In the listing that follows, count each line containing the string "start" and report only the count.

----------------

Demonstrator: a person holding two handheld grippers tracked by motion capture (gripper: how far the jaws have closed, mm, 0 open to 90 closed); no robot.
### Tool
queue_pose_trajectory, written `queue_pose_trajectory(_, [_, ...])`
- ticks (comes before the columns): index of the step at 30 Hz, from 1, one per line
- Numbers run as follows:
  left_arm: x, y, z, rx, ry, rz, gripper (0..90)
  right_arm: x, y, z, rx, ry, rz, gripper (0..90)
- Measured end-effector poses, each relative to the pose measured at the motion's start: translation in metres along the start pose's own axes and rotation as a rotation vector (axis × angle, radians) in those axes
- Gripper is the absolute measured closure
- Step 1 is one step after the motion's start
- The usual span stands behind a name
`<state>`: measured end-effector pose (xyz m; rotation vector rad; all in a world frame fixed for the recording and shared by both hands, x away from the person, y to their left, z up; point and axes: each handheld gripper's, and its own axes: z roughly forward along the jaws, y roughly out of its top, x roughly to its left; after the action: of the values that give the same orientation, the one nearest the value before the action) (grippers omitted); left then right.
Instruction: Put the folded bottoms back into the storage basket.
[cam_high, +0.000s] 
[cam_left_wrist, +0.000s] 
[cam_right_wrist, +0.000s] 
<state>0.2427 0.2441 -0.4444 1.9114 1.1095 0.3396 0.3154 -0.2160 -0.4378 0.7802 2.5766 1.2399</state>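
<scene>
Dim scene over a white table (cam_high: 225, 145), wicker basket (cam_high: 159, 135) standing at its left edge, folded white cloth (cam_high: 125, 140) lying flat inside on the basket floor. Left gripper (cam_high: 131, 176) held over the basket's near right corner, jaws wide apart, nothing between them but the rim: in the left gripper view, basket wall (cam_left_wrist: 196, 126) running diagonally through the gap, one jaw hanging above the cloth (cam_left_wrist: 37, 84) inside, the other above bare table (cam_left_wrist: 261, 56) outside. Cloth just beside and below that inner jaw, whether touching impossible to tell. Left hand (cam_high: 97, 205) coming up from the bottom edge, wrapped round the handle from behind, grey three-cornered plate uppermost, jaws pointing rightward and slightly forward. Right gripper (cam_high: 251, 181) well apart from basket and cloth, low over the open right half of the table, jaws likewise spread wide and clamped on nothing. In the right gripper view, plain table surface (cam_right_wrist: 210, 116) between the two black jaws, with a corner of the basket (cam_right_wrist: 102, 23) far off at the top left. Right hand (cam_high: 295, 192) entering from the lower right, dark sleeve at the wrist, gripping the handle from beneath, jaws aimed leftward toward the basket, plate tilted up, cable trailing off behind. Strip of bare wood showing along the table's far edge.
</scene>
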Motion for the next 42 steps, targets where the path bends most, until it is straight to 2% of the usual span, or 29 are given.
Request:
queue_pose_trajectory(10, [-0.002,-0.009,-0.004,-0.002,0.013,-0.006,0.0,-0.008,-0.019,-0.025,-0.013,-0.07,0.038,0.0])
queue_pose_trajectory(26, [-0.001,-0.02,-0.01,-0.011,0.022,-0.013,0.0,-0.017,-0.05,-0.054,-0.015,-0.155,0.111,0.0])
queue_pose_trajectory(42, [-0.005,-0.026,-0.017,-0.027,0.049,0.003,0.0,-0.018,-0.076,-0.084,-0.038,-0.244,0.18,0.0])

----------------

- Expected answer: 2